• **TASK REQUIREMENTS**: Return all lines of the records that contain the word "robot".

--- SOURCE RECORDS Enclosed Below ---

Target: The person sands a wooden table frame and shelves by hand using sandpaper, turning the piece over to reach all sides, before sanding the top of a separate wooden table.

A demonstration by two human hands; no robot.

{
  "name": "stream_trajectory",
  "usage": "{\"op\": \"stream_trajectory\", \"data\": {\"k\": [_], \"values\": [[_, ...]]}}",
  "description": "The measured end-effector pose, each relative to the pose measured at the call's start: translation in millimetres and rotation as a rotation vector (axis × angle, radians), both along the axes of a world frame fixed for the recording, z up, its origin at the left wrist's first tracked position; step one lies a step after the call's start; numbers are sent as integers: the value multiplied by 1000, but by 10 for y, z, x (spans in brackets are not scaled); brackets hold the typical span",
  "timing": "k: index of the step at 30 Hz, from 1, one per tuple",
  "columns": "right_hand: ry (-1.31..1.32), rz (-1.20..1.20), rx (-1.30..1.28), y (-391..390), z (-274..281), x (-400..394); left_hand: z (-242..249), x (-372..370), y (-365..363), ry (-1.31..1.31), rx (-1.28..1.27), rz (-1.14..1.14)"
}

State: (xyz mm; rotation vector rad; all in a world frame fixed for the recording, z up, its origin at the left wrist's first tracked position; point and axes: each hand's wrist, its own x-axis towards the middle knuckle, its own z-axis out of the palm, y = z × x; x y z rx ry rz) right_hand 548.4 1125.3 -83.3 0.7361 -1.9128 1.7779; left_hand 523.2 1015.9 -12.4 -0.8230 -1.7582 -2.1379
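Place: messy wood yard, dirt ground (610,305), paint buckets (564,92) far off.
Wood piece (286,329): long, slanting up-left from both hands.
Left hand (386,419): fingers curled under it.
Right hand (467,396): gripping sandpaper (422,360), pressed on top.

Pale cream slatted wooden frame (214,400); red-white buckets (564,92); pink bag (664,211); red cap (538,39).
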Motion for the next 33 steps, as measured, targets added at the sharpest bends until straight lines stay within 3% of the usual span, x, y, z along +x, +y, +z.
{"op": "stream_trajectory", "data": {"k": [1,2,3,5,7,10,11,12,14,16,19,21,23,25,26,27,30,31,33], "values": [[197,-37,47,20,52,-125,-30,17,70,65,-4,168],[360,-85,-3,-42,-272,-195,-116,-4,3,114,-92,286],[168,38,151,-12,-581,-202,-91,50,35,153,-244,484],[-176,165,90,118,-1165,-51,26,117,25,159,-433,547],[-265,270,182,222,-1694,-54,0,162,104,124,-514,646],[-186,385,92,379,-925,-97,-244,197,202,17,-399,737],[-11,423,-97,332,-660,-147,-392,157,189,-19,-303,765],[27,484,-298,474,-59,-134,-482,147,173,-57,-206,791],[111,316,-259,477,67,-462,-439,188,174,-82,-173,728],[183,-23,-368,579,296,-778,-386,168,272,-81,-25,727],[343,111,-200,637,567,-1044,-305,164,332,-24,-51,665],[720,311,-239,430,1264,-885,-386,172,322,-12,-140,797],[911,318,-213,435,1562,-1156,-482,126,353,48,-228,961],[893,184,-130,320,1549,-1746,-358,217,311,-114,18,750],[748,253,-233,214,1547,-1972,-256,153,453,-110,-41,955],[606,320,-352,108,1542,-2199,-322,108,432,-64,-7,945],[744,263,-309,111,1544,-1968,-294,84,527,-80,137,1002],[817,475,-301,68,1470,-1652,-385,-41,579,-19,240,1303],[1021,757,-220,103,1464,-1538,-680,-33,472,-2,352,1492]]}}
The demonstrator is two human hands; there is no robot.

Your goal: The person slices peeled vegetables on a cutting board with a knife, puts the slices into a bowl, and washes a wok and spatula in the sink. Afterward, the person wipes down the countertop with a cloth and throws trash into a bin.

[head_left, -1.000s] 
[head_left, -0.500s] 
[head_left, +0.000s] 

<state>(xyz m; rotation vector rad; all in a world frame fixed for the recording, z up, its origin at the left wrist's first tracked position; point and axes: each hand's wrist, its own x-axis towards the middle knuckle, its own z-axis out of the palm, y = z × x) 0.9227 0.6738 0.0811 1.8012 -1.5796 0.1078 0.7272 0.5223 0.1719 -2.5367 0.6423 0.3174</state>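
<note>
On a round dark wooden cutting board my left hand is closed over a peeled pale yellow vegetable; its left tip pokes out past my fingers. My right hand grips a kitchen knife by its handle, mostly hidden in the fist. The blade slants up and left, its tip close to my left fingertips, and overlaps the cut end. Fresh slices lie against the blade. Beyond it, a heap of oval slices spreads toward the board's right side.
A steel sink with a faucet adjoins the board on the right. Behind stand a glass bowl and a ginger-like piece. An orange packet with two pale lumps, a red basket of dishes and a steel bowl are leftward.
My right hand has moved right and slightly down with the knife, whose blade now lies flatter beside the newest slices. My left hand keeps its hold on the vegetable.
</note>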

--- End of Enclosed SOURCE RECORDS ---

• **REPLY TO THE EXERCISE**:
A demonstration by two human hands; no robot.
The demonstrator is two human hands; there is no robot.

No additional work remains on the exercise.